Quick start checklist
Run through these once per plugin. Files to copy from templates/:
- Plugin header — add
Text Domain: {slug} and Domain Path: /languages to the plugin's main file header. See templates/plugin-header.php.
- Loader + locale-variant fallback — paste
templates/locale-fallback.php into the main plugin file. Replace every {SLUG} with your plugin slug (the directory name). Edit the locale map for your shipped locales.
- Languages directory —
mkdir languages && touch languages/.gitkeep. Commit the dir so the JIT loader's is_readable() checks have something to find.
- Composer scripts — merge
templates/composer-i18n-scripts.json into your composer.json scripts block. Adjust --exclude= to match your repo's non-source dirs.
- phpcs enforcement — merge
templates/phpcs-i18n.xml into your phpcs.xml to pin the text-domain.
- CI gate — copy
templates/ci-i18n-job.yml into your GitHub Actions workflow as a new job. Blocks on stale POT, warns on missing msgstr.
- Generate POT, bootstrap target locales —
composer i18n:pot; then cp languages/{slug}.pot languages/{slug}-<locale>.po for each target, edit the Language: header, commit.
After step 7 the plumbing is done. Existing strings still render in the source language until you wrap them.
Wrapping the first slice
Don't try to wrap every string at once. Pick one module, ship it, repeat. Per module:
- Run
./vendor/bin/phpcs --standard=phpcs.xml <module-dir>/ — surfaces unwrapped strings and missing-translator-comment violations.

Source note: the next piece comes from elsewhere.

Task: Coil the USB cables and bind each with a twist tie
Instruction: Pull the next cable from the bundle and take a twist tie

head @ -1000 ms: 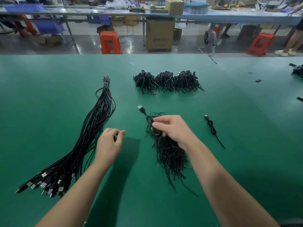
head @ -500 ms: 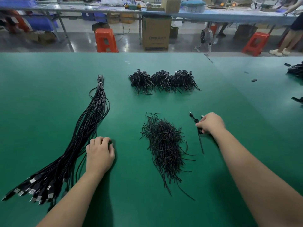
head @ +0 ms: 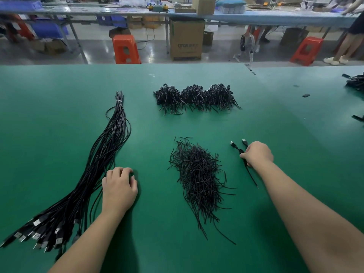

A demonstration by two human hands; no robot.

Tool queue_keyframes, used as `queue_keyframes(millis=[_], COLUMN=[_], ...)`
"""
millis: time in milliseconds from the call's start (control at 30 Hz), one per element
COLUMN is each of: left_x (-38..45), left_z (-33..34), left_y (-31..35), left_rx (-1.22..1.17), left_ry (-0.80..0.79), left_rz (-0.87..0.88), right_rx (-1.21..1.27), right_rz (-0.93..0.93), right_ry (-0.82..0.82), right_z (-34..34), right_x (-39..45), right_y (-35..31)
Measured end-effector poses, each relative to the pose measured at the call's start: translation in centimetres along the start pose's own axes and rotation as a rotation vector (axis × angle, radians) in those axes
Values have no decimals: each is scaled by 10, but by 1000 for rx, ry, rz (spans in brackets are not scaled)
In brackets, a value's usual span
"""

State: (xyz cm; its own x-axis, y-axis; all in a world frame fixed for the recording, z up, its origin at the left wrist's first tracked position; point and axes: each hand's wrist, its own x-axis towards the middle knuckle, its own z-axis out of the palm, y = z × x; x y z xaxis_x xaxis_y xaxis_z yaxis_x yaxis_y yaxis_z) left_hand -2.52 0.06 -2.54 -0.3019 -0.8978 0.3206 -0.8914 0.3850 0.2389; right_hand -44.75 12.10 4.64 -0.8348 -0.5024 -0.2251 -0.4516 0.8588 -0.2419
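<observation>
green surface (head: 275, 119) filled most of the frame; workshop benches, cartons and red stools ran along the top. finished bundles (head: 194, 98) sat in three clumps at upper centre. two more bound cables (head: 239, 149) lay at centre right, plugs toward the top of the frame, tails trailing down toward lower right. right hand (head: 257, 153) was curled over them, fingers gripping. loose twist ties (head: 199, 180) were heaped at centre. uncoiled usb cables (head: 94, 170) lay in a long sheaf on the left, long axis from upper centre-left down to lower left, plugs at the lower-left end. left hand (head: 119, 187) rested at the sheaf's edge, fingers curled onto a strand. judged: some done, many cables left.
</observation>
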Motion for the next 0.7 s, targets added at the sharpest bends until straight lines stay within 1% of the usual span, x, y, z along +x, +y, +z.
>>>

- Grep for unwrapped capitalised literals as a backstop:
grep -nrE "['\"][A-ZÄÖÜ][a-zäöü][^'\"]{3,}['\"]" <module-dir>/ | grep -vE "(use |namespace |class |->|::|register_)".
- Wrap PHP with
__() / esc_html__() / esc_attr__() / _x() — see REFERENCE.md for the per-context helper table and the full CPT/taxonomy $labels template.
- For any JS file: import
__ from @wordpress/i18n, wrap strings, and on the PHP enqueue side add wp-i18n to deps + call wp_set_script_translations( $handle, '{slug}', plugin_dir_path( __FILE__ ) . 'languages' ). Without that call JS strings never translate.
- For
block.json files: set "textdomain": "{slug}". WP 5.5+ auto-extracts title, description, keywords, styles[].label, variations[].title|description into the POT — no code call required.
composer i18n:pot then fill new msgstr entries in each target .po. composer i18n:all to compile.

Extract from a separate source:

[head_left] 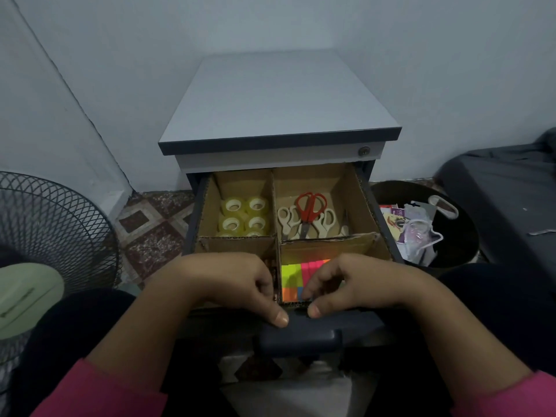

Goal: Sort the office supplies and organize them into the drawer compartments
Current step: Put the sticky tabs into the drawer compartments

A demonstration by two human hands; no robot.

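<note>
The open drawer (301,338) holds a cardboard divider (237,242) with four compartments. Several clear tape rolls (243,216) fill the far-left one. Red-handled and white-handled scissors (308,216) lie in the far-right one. Neon sticky notes (293,275) sit in the near-right one. My left hand (228,284) covers the near-left compartment and grips the drawer's front edge, thumb outside and fingers curled inside. My right hand (355,284) grips the same edge over the sticky notes, its thumb on the front.
The grey cabinet top (279,97) is bare, against the wall. A black fan grille (51,230) stands at the left. At the right, a dark bin (427,233) holds packaging scraps beside a dark box (505,182). My knees flank the drawer.
</note>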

- Smoke test: switch user locale in WP admin profile, reload the module's UI, confirm translation. Repeat per target locale.

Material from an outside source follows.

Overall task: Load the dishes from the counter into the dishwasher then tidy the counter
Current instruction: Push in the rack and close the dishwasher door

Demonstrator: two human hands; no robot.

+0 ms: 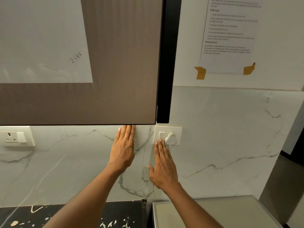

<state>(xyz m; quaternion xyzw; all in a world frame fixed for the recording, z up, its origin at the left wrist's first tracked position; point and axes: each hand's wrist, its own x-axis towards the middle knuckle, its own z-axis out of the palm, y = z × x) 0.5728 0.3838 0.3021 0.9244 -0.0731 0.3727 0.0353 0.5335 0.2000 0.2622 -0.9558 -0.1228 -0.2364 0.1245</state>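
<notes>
Both hands are raised flat against the marble backsplash. My left hand has straight fingers, and their tips reach the bottom edge of the brown wall cabinet door. My right hand is also flat, its fingertips touching the white rocker switch of a wall socket plate, beside a white plug seated in it. Neither hand holds anything. No dishes are in view. A light grey appliance top shows at the lower right; I cannot tell if it is the dishwasher.
A black speckled counter lies at the bottom left. A second socket sits on the wall at the far left. A printed instruction sheet is taped to the wall at the upper right. The cabinet's black side panel hangs above the switch.
</notes>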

When __() returns the msgid (the diagnostic)
Drop scripts/i18n-diagnostic.php into wp-content/mu-plugins/. It logs what the JIT loader saw — determine_locale(), get_user_locale(), the path it looked for, whether the file is readable. This is exactly the gap that costs 30 minutes of guessing every time. Remove the file once you've identified the cause.
Most common causes, in order: (1) user locale is a variant you don't ship and the fallback filter isn't wired (the WP 6.7 trap); (2) .mo exists but wasn't regenerated after editing .po — run composer i18n:mo; (3) JS strings — you forgot wp_set_script_translations(); (4) text-domain typo — phpcs would have caught it if pinned.
Further reading
REFERENCE.md — per-context PHP escape helpers, full CPT/taxonomy $labels template, JS patterns, daily add-a-string workflow, troubleshooting.
templates/ — copy-paste source files.
scripts/i18n-diagnostic.php — the mu-plugin diagnostic.